Activity:
Scan the records below for the line containing "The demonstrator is" and the line containing "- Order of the". Copy both, plus every line between, exactly.

Source information:
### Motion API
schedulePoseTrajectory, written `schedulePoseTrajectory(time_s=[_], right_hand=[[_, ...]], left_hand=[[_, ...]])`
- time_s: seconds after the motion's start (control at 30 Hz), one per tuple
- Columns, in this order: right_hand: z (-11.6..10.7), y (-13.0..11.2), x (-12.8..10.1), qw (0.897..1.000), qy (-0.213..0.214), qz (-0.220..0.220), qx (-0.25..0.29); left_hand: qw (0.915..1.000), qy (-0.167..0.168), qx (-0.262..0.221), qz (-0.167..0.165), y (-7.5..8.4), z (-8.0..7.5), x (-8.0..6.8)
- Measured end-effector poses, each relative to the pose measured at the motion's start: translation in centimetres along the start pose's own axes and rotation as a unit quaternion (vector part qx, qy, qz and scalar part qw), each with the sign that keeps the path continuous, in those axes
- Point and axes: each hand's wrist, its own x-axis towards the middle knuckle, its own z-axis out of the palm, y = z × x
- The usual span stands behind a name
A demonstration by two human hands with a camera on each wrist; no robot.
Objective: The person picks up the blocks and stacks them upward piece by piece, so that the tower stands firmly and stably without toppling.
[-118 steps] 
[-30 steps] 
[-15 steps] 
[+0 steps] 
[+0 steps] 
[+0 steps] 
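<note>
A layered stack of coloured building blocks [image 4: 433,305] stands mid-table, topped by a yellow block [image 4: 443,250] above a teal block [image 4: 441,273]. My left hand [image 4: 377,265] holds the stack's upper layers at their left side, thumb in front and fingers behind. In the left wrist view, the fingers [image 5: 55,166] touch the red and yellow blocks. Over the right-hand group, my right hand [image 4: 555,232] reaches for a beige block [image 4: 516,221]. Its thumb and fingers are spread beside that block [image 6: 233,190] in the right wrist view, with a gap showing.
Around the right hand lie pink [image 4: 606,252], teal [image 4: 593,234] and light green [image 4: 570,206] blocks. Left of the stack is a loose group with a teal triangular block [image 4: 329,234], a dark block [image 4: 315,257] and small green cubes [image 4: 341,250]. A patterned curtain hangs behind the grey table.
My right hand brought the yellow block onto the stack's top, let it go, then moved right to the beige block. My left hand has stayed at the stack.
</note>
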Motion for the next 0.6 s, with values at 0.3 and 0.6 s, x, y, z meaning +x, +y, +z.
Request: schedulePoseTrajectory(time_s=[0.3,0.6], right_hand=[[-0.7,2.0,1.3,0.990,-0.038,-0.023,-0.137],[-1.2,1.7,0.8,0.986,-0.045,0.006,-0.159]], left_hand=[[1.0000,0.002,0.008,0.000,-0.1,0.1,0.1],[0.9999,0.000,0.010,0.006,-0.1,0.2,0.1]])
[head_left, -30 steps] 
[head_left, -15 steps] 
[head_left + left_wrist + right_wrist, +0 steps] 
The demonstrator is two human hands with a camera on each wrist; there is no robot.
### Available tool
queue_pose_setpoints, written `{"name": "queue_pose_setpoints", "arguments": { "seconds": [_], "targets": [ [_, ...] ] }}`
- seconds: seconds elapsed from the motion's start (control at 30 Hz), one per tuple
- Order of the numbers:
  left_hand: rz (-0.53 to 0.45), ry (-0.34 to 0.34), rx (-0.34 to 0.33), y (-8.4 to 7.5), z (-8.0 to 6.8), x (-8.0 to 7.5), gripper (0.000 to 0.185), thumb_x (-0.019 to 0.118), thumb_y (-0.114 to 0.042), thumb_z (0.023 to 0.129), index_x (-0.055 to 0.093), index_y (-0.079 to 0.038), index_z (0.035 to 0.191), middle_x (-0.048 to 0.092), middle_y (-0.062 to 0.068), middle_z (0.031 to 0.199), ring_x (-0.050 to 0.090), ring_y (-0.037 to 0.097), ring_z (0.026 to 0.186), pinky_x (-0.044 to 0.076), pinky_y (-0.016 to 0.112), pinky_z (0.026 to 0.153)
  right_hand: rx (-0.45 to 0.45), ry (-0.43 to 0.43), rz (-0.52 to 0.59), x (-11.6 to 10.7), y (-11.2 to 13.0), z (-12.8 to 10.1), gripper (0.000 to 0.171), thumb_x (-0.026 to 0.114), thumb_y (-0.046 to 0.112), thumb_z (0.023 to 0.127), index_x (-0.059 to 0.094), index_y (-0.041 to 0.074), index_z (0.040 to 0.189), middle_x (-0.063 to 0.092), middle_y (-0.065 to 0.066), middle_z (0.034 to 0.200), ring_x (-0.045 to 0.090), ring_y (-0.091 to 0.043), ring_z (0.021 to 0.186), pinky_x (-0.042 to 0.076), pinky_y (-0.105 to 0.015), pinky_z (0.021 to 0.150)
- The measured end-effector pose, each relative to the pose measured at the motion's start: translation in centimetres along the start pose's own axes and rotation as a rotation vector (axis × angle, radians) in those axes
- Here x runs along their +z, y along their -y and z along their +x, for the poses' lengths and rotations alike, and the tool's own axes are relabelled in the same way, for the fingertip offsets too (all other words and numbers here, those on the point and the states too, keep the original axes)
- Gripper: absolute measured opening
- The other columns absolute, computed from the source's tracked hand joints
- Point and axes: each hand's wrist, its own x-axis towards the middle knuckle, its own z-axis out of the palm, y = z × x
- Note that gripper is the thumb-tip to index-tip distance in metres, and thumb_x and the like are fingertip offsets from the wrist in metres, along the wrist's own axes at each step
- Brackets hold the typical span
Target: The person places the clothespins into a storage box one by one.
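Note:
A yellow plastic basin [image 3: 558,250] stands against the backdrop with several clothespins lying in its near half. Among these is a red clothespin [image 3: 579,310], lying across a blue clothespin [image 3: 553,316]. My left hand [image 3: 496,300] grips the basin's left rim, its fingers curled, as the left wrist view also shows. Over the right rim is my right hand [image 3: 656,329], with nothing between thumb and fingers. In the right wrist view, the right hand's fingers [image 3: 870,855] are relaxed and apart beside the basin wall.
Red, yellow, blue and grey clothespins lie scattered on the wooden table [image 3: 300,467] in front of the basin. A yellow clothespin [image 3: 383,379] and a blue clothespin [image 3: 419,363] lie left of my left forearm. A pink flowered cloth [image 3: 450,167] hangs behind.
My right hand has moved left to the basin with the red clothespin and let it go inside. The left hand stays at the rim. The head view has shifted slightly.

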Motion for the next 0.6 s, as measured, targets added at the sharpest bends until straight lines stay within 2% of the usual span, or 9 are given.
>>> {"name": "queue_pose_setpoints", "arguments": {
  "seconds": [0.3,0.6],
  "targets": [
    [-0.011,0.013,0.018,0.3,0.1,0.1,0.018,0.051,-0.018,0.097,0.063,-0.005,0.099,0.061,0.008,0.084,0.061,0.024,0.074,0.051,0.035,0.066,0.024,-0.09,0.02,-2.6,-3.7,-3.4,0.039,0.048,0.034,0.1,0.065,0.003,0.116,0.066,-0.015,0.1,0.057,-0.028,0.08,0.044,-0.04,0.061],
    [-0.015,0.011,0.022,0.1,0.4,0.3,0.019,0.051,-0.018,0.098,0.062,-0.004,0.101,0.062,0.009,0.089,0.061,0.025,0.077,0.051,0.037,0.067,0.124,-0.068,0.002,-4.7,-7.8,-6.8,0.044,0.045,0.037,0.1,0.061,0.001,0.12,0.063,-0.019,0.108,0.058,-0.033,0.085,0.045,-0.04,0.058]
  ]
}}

Your solution:
The demonstrator is two human hands with a camera on each wrist; there is no robot.
### Available tool
queue_pose_setpoints, written `{"name": "queue_pose_setpoints", "arguments": { "seconds": [_], "targets": [ [_, ...] ] }}`
- seconds: seconds elapsed from the motion's start (control at 30 Hz), one per tuple
- Order of the numbers:

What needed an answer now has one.